**WHAT THE TASK REQUIRES**
Your task is to retype each line of the data below exactly.

**DATA PROVIDED**
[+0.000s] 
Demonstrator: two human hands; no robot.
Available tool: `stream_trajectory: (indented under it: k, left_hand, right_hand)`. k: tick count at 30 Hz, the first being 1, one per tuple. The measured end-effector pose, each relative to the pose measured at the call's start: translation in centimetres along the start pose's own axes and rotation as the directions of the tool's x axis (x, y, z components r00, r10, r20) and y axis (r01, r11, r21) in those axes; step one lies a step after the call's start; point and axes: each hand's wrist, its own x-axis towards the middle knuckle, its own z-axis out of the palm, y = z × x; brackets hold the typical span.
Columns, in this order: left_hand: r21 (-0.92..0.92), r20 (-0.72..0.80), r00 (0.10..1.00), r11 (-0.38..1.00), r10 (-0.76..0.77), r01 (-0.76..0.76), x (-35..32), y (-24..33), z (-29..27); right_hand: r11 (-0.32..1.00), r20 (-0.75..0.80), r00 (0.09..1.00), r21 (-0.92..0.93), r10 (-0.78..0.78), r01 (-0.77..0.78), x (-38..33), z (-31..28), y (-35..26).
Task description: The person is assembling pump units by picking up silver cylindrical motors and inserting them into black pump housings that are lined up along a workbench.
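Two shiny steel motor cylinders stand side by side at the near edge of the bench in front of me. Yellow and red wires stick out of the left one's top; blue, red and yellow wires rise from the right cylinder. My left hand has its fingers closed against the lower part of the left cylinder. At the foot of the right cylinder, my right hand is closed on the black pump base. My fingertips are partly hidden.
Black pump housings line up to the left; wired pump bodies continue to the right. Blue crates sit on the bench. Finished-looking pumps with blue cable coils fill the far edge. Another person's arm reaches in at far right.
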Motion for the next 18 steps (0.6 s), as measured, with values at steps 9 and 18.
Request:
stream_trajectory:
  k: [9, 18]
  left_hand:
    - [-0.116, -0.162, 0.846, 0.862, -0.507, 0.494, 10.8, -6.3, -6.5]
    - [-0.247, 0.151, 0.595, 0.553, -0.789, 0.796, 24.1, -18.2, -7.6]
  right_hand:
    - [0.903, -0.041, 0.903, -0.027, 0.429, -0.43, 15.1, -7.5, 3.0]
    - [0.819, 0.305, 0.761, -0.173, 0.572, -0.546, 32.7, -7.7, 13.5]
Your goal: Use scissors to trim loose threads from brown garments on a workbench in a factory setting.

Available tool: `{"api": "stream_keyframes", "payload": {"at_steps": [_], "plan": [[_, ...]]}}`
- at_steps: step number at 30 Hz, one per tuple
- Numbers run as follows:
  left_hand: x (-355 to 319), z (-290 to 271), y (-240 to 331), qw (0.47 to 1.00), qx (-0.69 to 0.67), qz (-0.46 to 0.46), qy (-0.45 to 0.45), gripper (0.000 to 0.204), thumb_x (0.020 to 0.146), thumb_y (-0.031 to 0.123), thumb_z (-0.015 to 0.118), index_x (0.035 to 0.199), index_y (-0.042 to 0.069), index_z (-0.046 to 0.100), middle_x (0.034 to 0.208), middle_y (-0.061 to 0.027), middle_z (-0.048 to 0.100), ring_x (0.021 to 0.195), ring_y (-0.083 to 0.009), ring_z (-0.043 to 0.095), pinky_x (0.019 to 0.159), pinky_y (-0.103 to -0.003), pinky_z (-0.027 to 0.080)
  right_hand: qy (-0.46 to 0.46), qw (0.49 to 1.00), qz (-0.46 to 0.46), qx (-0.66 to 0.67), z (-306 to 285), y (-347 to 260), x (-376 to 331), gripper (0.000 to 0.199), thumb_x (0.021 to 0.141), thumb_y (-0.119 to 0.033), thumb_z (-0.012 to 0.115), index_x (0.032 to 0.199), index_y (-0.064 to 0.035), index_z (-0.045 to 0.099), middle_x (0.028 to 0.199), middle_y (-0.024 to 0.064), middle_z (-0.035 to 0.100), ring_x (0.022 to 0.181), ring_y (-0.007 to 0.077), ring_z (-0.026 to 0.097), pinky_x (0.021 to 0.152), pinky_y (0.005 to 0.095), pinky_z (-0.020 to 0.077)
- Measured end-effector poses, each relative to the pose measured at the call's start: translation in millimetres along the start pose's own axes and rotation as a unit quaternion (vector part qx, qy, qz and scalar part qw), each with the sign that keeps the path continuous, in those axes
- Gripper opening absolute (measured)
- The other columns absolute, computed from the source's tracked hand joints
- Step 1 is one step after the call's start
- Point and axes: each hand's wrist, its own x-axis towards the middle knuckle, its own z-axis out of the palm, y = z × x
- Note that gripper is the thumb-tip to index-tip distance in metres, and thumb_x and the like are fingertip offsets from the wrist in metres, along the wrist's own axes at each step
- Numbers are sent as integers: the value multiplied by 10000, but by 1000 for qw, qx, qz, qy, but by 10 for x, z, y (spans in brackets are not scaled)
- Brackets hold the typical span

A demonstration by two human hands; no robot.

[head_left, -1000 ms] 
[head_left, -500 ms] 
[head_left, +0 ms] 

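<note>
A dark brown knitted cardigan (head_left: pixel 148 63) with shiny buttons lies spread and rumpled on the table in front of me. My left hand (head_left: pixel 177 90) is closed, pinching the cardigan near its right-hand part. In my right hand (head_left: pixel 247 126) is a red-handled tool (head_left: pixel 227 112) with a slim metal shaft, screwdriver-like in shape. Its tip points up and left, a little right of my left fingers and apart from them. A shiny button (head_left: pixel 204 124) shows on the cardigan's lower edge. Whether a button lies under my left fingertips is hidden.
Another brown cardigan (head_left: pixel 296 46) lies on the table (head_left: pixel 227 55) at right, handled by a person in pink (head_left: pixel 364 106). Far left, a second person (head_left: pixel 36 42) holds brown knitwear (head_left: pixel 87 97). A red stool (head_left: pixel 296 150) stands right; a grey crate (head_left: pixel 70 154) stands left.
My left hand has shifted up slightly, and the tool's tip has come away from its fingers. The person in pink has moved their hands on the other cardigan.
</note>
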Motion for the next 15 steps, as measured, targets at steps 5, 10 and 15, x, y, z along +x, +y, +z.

**WRITTEN REPLY**
[+0.000s] 
Demonstrator: two human hands; no robot.
Available tool: `stream_trajectory: (indented under it: k, left_hand, right_hand)`. k: tick count at 30 Hz, the first being 1, one per tuple. The measured end-effector pose, each relative to the pose measured at the call's start: translation in centimetres along the start pose's own axes and rotation as the directions of the tool's x axis (x, y, z components r00, r10, r20) and y axis (r01, r11, r21) in those axes; step one lies a step after the call's start; point and axes: each hand's wrist, its own x-axis towards the middle knuckle, its own z-axis out of the palm, y = z × x; brackets hold the typical span.
Columns, in this order: left_hand: r21 (-0.92..0.92), r20 (-0.72..0.80), r00 (0.10..1.00), r11 (-0.38..1.00), r10 (-0.76..0.77), r01 (-0.76..0.76), x (-35..32), y (-24..33), z (-29..27); right_hand: r11 (-0.32..1.00), r20 (-0.75..0.80), r00 (0.09..1.00), r21 (-0.92..0.93), r10 (-0.78..0.78), r01 (-0.77..0.78), x (-38..33), z (-31..28), y (-35..26).
Task description: The person is assembling pump units by picking up silver cylindrical motors and inserting them into black pump housings that are lined up along a workbench.
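Two shiny steel motor cylinders stand side by side at the near edge of the bench in front of me. Yellow and red wires stick out of the left one's top; blue, red and yellow wires rise from the right cylinder. My left hand has its fingers closed against the lower part of the left cylinder. At the foot of the right cylinder, my right hand is closed on the black pump base. My fingertips are partly hidden.
Black pump housings line up to the left; wired pump bodies continue to the right. Blue crates sit on the bench. Finished-looking pumps with blue cable coils fill the far edge. Another person's arm reaches in at far right.
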Motion for the next 18 steps (0.6 s), as measured, with values at steps 9 and 18.
Request:
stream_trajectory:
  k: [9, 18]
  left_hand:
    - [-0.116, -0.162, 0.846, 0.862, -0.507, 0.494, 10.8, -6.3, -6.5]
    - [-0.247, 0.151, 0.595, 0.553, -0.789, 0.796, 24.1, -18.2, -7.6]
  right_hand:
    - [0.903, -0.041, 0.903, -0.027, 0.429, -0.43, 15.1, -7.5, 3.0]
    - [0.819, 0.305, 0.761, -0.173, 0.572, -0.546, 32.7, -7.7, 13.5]
Your goal: Use scissors to trim loose threads from brown garments on a workbench in a factory setting.

Available tool: `{"api": "stream_keyframes", "payload": {"at_steps": [_], "plan": [[_, ...]]}}`
- at_steps: step number at 30 Hz, one per tuple
- Numbers run as follows:
  left_hand: x (-355 to 319), z (-290 to 271), y (-240 to 331), qw (0.47 to 1.00), qx (-0.69 to 0.67), qz (-0.46 to 0.46), qy (-0.45 to 0.45), gripper (0.000 to 0.204), thumb_x (0.020 to 0.146), thumb_y (-0.031 to 0.123), thumb_z (-0.015 to 0.118), index_x (0.035 to 0.199), index_y (-0.042 to 0.069), index_z (-0.046 to 0.100), middle_x (0.034 to 0.208), middle_y (-0.061 to 0.027), middle_z (-0.048 to 0.100), ring_x (0.021 to 0.195), ring_y (-0.083 to 0.009), ring_z (-0.043 to 0.095), pinky_x (0.019 to 0.159), pinky_y (-0.103 to -0.003), pinky_z (-0.027 to 0.080)
  right_hand: qy (-0.46 to 0.46), qw (0.49 to 1.00), qz (-0.46 to 0.46), qx (-0.66 to 0.67), z (-306 to 285), y (-347 to 260), x (-376 to 331), gripper (0.000 to 0.199), thumb_x (0.021 to 0.141), thumb_y (-0.119 to 0.033), thumb_z (-0.012 to 0.115), index_x (0.032 to 0.199), index_y (-0.064 to 0.035), index_z (-0.045 to 0.099), middle_x (0.028 to 0.199), middle_y (-0.024 to 0.064), middle_z (-0.035 to 0.100), ring_x (0.022 to 0.181), ring_y (-0.007 to 0.077), ring_z (-0.026 to 0.097), pinky_x (0.021 to 0.152), pinky_y (0.005 to 0.095), pinky_z (-0.020 to 0.077)
- Measured end-effector poses, each relative to the pose measured at the call's start: translation in millimetres along the start pose's own axes and rotation as a unit quaternion (vector part qx, qy, qz and scalar part qw), each with the sign that keeps the path continuous, in those axes
- Gripper opening absolute (measured)
- The other columns absolute, computed from the source's tracked hand joints
- Step 1 is one step after the call's start
- Point and axes: each hand's wrist, its own x-axis towards the middle knuckle, its own z-axis out of the palm, y = z × x
- Note that gripper is the thumb-tip to index-tip distance in metres, and thumb_x and the like are fingertip offsets from the wrist in metres, along the wrist's own axes at each step
- Numbers are sent as integers: the value multiplied by 10000, but by 1000 for qw, qx, qz, qy, but by 10 for x, z, y (spans in brackets are not scaled)
- Brackets hold the typical span

A demonstration by two human hands; no robot.

[head_left, -1000 ms] 
[head_left, -500 ms] 
[head_left, +0 ms] 

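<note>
A dark brown knitted cardigan (head_left: pixel 148 63) with shiny buttons lies spread and rumpled on the table in front of me. My left hand (head_left: pixel 177 90) is closed, pinching the cardigan near its right-hand part. In my right hand (head_left: pixel 247 126) is a red-handled tool (head_left: pixel 227 112) with a slim metal shaft, screwdriver-like in shape. Its tip points up and left, a little right of my left fingers and apart from them. A shiny button (head_left: pixel 204 124) shows on the cardigan's lower edge. Whether a button lies under my left fingertips is hidden.
Another brown cardigan (head_left: pixel 296 46) lies on the table (head_left: pixel 227 55) at right, handled by a person in pink (head_left: pixel 364 106). Far left, a second person (head_left: pixel 36 42) holds brown knitwear (head_left: pixel 87 97). A red stool (head_left: pixel 296 150) stands right; a grey crate (head_left: pixel 70 154) stands left.
My left hand has shifted up slightly, and the tool's tip has come away from its fingers. The person in pink has moved their hands on the other cardigan.
</note>
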Motion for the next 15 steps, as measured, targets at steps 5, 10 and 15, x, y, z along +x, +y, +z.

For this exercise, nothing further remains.